Sugar may be the villain of our time, with too much of the sweet stuff known to be a leading cause of developing diabetes. But now researchers at Washington University School of Medicine in St. Louis have discovered a new way to reduce the risk of this condition – sugar. Trehalose is a natural sugar that has now been found to deprive the liver of glucose and activate a gene that improves insulin sensitivity and triggers the burning of more fat.
Metabolic syndrome, a group of related conditions including obesity, diabetes and fatty liver disease, is one of the main health concerns of our time. Diets high in sugars and fats are the main culprits, as the body struggles to keep up with increased levels of glucose in the bloodstream. Eventually, the body stops responding to insulin – the hormone that processes glucose into energy – and in turn that insulin resistance can lead to type 2 diabetes.
Although more sugar might seem counterintuitive, trehalose could hold the key. This natural sugar is made up of two glucose molecules, and in the past, it’s been found to help clear up atherosclerosis. In the new study, the WUSTL team investigated trehalose as a possible treatment for metabolic disease, by dosing the drinking water of test mice and seeing which genes were activated in their livers.

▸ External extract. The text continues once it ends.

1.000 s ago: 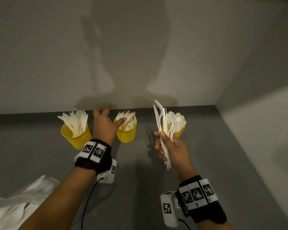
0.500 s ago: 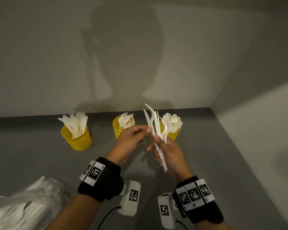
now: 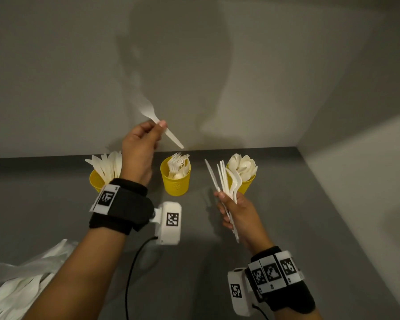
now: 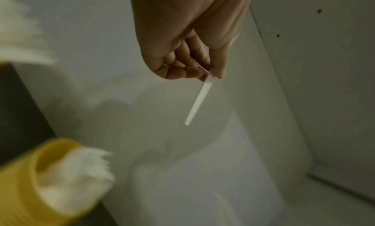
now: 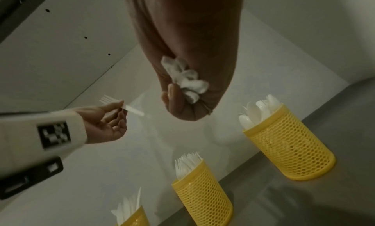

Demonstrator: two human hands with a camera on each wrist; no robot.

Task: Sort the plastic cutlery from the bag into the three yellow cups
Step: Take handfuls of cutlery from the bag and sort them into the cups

Mice that received trehalose were found to have a whole range of positive effects. They made better use of their natural insulin, burned more calories, had a higher body temperature, gained less weight, accumulated less fat (particularly in the liver) and had fewer fats and cholesterol biomarkers in their blood. Interestingly, trehalose-laced drinking water even protected mice that were fed a diet that would induce obesity and those that were genetically prone to obesity.
The key, the researchers discovered, was a gene called Aloxe3, which trehalose activates by reducing the amount of glucose that reaches the liver. That leads to the health benefits seen in the test mice, but the sugar isn’t the only way to do it – by giving another group of mice nothing but water for a two day period, the team found that fasting seems to use the same means for the same effect.
“We learned that this gene, Aloxe3, improves insulin sensitivity in the same way that common diabetes drugs – called thiazolidinediones – improve insulin sensitivity,” says Brian DeBosch, an author of the study. “And we showed that Aloxe3 activation in the liver is triggered by both trehalose and by fasting, possibly for the same reason: depriving the liver of glucose. In mice, this gene is turned on as part of what seems to be the normal fasting response. Our data suggest that fasting – or giving trehalose with a normal diet – triggers the liver to change the way it processes nutrients, in a beneficial way. And if glucose can be blocked from the liver with a drug, it may be possible to reap the benefits of fasting without strictly limiting food.”
As with any advance of this kind, the researchers point out that there’s still plenty of work to do before we’re treating diabetes with spiked water. The team says that enzymes in the digestive tract may break down the trehalose molecules before they can help, although a similar sugar called lactotrehalose was tested and found to be hardier, while still delivering the same benefits.
The research was published in the journal JCI Insight.